▸ Data below
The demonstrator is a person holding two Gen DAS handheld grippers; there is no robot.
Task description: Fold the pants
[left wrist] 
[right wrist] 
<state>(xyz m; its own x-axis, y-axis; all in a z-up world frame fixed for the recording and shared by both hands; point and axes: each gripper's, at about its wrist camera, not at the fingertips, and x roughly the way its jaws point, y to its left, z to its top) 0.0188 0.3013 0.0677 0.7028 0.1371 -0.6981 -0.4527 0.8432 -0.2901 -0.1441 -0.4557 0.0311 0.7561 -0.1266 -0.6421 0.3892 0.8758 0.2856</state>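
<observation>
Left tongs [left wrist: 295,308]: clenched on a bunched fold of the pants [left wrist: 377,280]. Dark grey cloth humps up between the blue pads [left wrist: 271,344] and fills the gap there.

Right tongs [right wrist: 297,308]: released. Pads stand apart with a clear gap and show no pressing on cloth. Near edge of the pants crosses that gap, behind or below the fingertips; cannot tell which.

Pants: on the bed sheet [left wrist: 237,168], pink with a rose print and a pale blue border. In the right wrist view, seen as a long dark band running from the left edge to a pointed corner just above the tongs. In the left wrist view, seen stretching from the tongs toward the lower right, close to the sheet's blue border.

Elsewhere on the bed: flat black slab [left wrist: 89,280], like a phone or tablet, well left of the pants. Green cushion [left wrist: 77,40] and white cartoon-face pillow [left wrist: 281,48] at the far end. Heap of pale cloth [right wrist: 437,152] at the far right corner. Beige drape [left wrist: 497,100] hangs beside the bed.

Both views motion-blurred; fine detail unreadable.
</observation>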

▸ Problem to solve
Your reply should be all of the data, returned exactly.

▸ Task answer
The demonstrator is a person holding two Gen DAS handheld grippers; there is no robot.
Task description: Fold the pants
[left wrist] 
[right wrist] 
<state>(xyz m; its own x-axis, y-axis; all in a z-up world frame fixed for the recording and shared by both hands; point and axes: each gripper's, at about its wrist camera, not at the fingertips, and x roughly the way its jaws point, y to its left, z to its top) 0.0188 0.3013 0.0677 0.7028 0.1371 -0.6981 -0.4527 0.8432 -0.2901 -0.1441 -0.4557 0.0311 0.7561 -0.1266 -0.6421 0.3892 0.8758 0.2856</state>
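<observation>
Left tongs [left wrist: 295,308]: clenched on a bunched fold of the pants [left wrist: 377,280]. Dark grey cloth humps up between the blue pads [left wrist: 271,344] and fills the gap there.

Right tongs [right wrist: 297,308]: released. Pads stand apart with a clear gap and show no pressing on cloth. Near edge of the pants crosses that gap, behind or below the fingertips; cannot tell which.

Pants: on the bed sheet [left wrist: 237,168], pink with a rose print and a pale blue border. In the right wrist view, seen as a long dark band running from the left edge to a pointed corner just above the tongs. In the left wrist view, seen stretching from the tongs toward the lower right, close to the sheet's blue border.

Elsewhere on the bed: flat black slab [left wrist: 89,280], like a phone or tablet, well left of the pants. Green cushion [left wrist: 77,40] and white cartoon-face pillow [left wrist: 281,48] at the far end. Heap of pale cloth [right wrist: 437,152] at the far right corner. Beige drape [left wrist: 497,100] hangs beside the bed.

Both views motion-blurred; fine detail unreadable.
</observation>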

The answer is finished.